Saiba sofrer
Sentir a dor é necessário. Mas sentir mesmo, não jogar por baixo dos panos sem reorganizar e inverter as prioridades. Digo chorar, sofrer, consternar-se, para depois ser digno de sorrir verdadeiramente.
A gente só sofre por algo que ainda não entendemos ou aceitamos. Talvez poucas pessoas saibam disso, mas eventualmente isso mostre um pouco do viés da vida. Eu perdi meu pai e minha irmã nessa minha curta jornada de vida. Confesso que pra mim não há sofrimento maior do que esse, tão grandioso que talvez até hoje eu ainda não saiba onde colocar toda essa saudade. Talvez nos meus sonhos ou na minha vontade de viver, vai saber…
Se eu não tivesse sentido o que deveria ser sentido na hora eu provavelmente estaria sofrendo e confuso até hoje. É como botar um ponto final em uma paixão, saudade ou desavença com ódio, seria assegurar um sofrimento prolongado onde o ato de sofrer estaria sempre no presente. E eu precisava saber separar o passado do presente.
Sim, saber sofrer é uma inteligência emocional. Mas sofrer de não saber onde colocar a dor, de querer explodir em um quarto de quatro paredes, de se perder dentro de casa, mas principalmente dentro de você.
Sabe, talvez esse texto com sensação de nós sentados na varanda do meu apartamento tomando um vinho – cabernet sauvignon que na minha opinião combina com o inverno – seja a sensação de identificação mais gostosa que exista. Não quero falar difícil, brincar com os dizeres ou tentar intumescer a sua vontade, na maioria das vezes infantil, de dizer ao mundo que você está melhor.

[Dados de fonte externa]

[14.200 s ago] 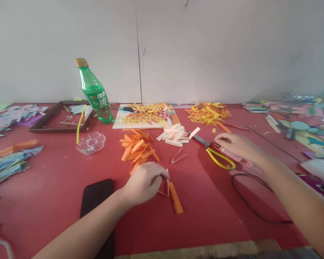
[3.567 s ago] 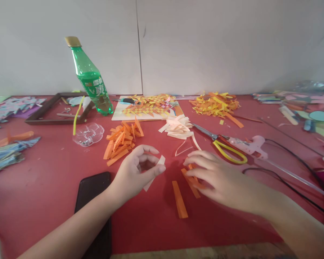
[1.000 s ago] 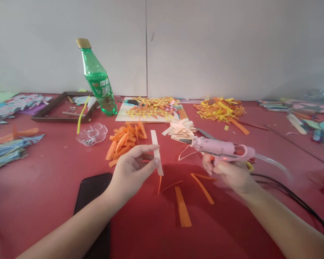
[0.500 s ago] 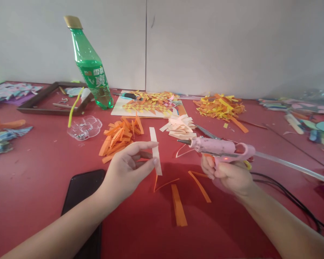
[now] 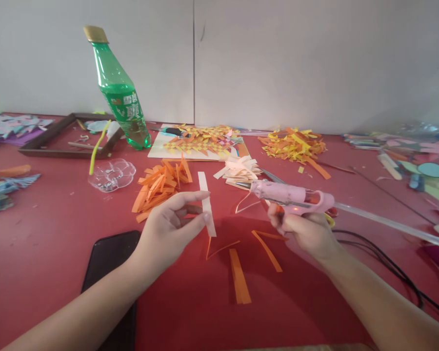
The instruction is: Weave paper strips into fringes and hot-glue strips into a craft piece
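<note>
My left hand pinches a pale pink paper strip between thumb and fingers, holding it nearly upright above the table. My right hand is wrapped round a pink hot glue gun with a small red light lit. Its metal nozzle points left toward the strip, apart from it. A clear glue stick sticks out of the gun's back. Below the hands lie a folded orange strip and a bent orange strip. Beyond the left hand is a pile of folded orange strips.
Pale pink strips and yellow-orange pieces lie further back. A green bottle stands beside a dark frame and a clear flower-shaped dish. A black phone lies under my left forearm; black cables run at right.
The glue gun in my right hand has moved slightly left and up, nearer the pink strip. The left hand keeps its pinch. The whole view has shifted a little.
</note>
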Motion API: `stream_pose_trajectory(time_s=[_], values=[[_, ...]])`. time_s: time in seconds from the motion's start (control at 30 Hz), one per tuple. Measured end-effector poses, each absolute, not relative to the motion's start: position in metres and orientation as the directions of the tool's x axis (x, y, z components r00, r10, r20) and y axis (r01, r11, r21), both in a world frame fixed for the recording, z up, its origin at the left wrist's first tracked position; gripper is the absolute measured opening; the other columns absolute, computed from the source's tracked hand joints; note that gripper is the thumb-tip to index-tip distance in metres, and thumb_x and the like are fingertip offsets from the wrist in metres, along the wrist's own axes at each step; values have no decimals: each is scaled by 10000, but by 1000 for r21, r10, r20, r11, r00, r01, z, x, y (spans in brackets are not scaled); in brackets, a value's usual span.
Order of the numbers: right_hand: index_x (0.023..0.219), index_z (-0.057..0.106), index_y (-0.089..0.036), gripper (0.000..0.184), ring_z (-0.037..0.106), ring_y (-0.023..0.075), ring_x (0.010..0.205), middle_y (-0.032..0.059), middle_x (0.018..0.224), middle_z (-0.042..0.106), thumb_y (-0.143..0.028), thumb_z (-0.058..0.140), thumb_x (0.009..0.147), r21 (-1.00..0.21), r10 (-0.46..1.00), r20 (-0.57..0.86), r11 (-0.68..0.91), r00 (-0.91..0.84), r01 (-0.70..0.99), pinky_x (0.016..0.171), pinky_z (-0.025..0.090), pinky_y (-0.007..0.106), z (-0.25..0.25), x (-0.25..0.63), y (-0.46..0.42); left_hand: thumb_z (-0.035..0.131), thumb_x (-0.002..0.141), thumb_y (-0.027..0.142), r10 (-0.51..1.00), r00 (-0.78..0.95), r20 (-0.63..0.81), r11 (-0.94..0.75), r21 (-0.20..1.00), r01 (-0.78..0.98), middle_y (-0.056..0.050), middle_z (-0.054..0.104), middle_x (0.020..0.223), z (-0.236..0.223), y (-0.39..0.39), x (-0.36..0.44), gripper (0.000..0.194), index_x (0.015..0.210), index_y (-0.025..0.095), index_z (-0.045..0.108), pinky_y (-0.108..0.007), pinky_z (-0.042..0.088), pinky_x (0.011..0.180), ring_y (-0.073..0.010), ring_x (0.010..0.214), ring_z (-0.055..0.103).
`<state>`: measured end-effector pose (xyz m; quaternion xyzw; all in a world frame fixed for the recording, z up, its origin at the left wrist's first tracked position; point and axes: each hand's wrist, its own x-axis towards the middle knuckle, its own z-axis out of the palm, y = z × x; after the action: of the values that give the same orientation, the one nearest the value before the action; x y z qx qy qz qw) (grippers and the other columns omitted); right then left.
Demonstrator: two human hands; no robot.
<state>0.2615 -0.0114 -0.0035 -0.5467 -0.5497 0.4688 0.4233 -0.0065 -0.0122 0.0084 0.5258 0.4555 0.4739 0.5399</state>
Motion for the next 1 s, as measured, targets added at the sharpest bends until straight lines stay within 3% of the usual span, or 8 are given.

Sofrer cuspindo suas pseudomelhorias ao mundo é coisa de adolescente e amadores.
Aceite estar desolado, mas não se desnude perante os outros. Sente-se no seu quarto, sala, ou até naquele sofá perto da varanda – igual ao meu – e leia um livro, respire, chore e guarde essas dúvidas e certezas pouco assentidas pra ti. Lide com isso de forma madura, aprenda a ser gente grande na marra, dome seus sentimentos e coloque-os no seu devido lugar. Cure suas mágoas clareando os seus horizontes e não postando fotos segurando um copo de bebida em uma festa despovoada de verdades.
Sofrer verdadeiramente não te faz menos homem ou mulher. O que te faz mais homem ou mulher é saber sofrer com maturidade.
O vazio da vida pesa. Pesa por não nos dar direção, por nos desnortear enquanto vida, mas principalmente por não fazer a gente se encontrar conosco. O vazio da vida está em viver protegido, sem amar, sem sofrer, sem arriscar, sem admitir a si quem você é, sem tirar as máscaras dos pudores, dos medos, dos preconceitos…
No auge das minhas vivências acredito que quanto mais velhos ou mais perto da morte ficamos mais perdemos a capacidade de mentir para nós mesmos. Parece que cada vez mais entendemos a importância de ter vivido uma vida digna de sentimentos e fluências verdadeiras. Os sentimentos vão ficando cada vez mais à flor da pele, pois só temos uma única chance de sermos verdadeiros. Pessoas em seu leito de morte são pessoas de verdade.
Esse é um texto da vida real, daquela que não se tem objetivo de ludibriar nem enaltecer ninguém, mas sim juntar pessoas e fazê-las sorrirem ou chorarem juntas. Então hoje eu escrevo para momentos. Que mudam de endereço, mas não de identificação. Que mudam de intensidade, mas não de insignificância. Que mudam de coração, mas não de essência. Pois quando a gente aprender a respeitar os momentos, talvez a gente aprenda a respeitar as pessoas.